WORK TO COMPLETE
Repeat the data exactly, so that every line matches the original.

BEGIN STORED DATA

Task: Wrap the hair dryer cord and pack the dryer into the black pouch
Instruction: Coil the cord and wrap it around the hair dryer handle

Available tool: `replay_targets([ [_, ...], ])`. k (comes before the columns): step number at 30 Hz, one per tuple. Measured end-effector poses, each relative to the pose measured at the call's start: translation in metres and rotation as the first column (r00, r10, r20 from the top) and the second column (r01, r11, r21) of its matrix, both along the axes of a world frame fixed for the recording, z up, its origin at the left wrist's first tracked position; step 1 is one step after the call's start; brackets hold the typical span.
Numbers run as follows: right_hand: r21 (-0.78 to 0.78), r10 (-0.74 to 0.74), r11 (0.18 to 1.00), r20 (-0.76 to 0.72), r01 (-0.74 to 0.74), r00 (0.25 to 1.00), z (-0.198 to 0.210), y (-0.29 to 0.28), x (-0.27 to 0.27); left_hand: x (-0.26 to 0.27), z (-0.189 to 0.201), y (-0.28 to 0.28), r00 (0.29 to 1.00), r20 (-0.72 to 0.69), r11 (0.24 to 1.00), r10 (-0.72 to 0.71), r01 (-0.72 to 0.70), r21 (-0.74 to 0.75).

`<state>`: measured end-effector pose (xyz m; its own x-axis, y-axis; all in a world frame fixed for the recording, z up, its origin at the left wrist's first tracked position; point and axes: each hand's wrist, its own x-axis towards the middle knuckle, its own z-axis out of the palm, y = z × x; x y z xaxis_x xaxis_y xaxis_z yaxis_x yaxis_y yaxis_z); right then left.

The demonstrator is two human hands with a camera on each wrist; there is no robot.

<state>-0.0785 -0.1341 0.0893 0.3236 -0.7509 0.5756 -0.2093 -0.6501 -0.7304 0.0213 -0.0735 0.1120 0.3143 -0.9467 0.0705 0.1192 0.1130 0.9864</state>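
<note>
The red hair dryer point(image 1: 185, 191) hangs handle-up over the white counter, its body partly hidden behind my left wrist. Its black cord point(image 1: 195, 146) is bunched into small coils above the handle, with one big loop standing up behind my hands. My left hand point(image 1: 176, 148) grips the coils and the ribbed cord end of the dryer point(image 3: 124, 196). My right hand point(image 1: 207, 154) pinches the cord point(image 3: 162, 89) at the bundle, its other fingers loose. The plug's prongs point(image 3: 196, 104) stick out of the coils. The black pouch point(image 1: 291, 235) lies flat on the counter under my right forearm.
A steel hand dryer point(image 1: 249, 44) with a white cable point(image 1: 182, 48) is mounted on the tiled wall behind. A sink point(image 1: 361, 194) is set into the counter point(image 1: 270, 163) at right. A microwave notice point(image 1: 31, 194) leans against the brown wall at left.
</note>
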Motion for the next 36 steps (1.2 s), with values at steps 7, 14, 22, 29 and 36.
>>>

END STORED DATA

SOLUTION
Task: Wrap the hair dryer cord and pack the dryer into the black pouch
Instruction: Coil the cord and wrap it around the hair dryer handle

Available tool: `replay_targets([ [_, ...], ])`. k (comes before the columns): step number at 30 Hz, one per tuple. Measured end-effector poses, each relative to the pose measured at the call's start: translation in metres and rotation as the first column (r00, r10, r20 from the top) and the second column (r01, r11, r21) of its matrix, both along the axes of a world frame fixed for the recording, z up, its origin at the left wrist's first tracked position; step 1 is one step after the call's start; brackets hold the typical span.
Numbers run as follows: right_hand: r21 (-0.78 to 0.78), r10 (-0.74 to 0.74), r11 (0.18 to 1.00), r20 (-0.76 to 0.72), r01 (-0.74 to 0.74), r00 (0.25 to 1.00), z (-0.198 to 0.210), y (-0.29 to 0.28), x (-0.27 to 0.27); left_hand: x (-0.26 to 0.27), z (-0.189 to 0.201), y (-0.28 to 0.28), r00 (0.29 to 1.00), r20 (-0.72 to 0.69), r11 (0.24 to 1.00), r10 (-0.72 to 0.71), r01 (-0.72 to 0.70), r21 (-0.74 to 0.75).

`<state>`: measured end-effector pose (xyz m; its own x-axis, y-axis; all in a world frame fixed for the recording, z up, its origin at the left wrist's first tracked position; point and axes: each hand's wrist, its own x-axis towards the middle knuckle, its own z-axis out of the palm, y = z × x; x y z xaxis_x xaxis_y xaxis_z yaxis_x yaxis_y yaxis_z); right then left.

The demonstrator is two human hands with a camera on each wrist; there is no robot.

<state>-0.0785 -0.1341 0.0893 0.3236 -0.7509 0.5756 -0.2093 -0.6501 -0.7304 0.0213 -0.0735 0.1120 0.3143 -0.9467 0.0705 0.1192 0.1130 0.9864</state>
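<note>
The red hair dryer point(image 1: 185, 191) hangs handle-up over the white counter, its body partly hidden behind my left wrist. Its black cord point(image 1: 195, 146) is bunched into small coils above the handle, with one big loop standing up behind my hands. My left hand point(image 1: 176, 148) grips the coils and the ribbed cord end of the dryer point(image 3: 124, 196). My right hand point(image 1: 207, 154) pinches the cord point(image 3: 162, 89) at the bundle, its other fingers loose. The plug's prongs point(image 3: 196, 104) stick out of the coils. The black pouch point(image 1: 291, 235) lies flat on the counter under my right forearm.
A steel hand dryer point(image 1: 249, 44) with a white cable point(image 1: 182, 48) is mounted on the tiled wall behind. A sink point(image 1: 361, 194) is set into the counter point(image 1: 270, 163) at right. A microwave notice point(image 1: 31, 194) leans against the brown wall at left.
</note>
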Motion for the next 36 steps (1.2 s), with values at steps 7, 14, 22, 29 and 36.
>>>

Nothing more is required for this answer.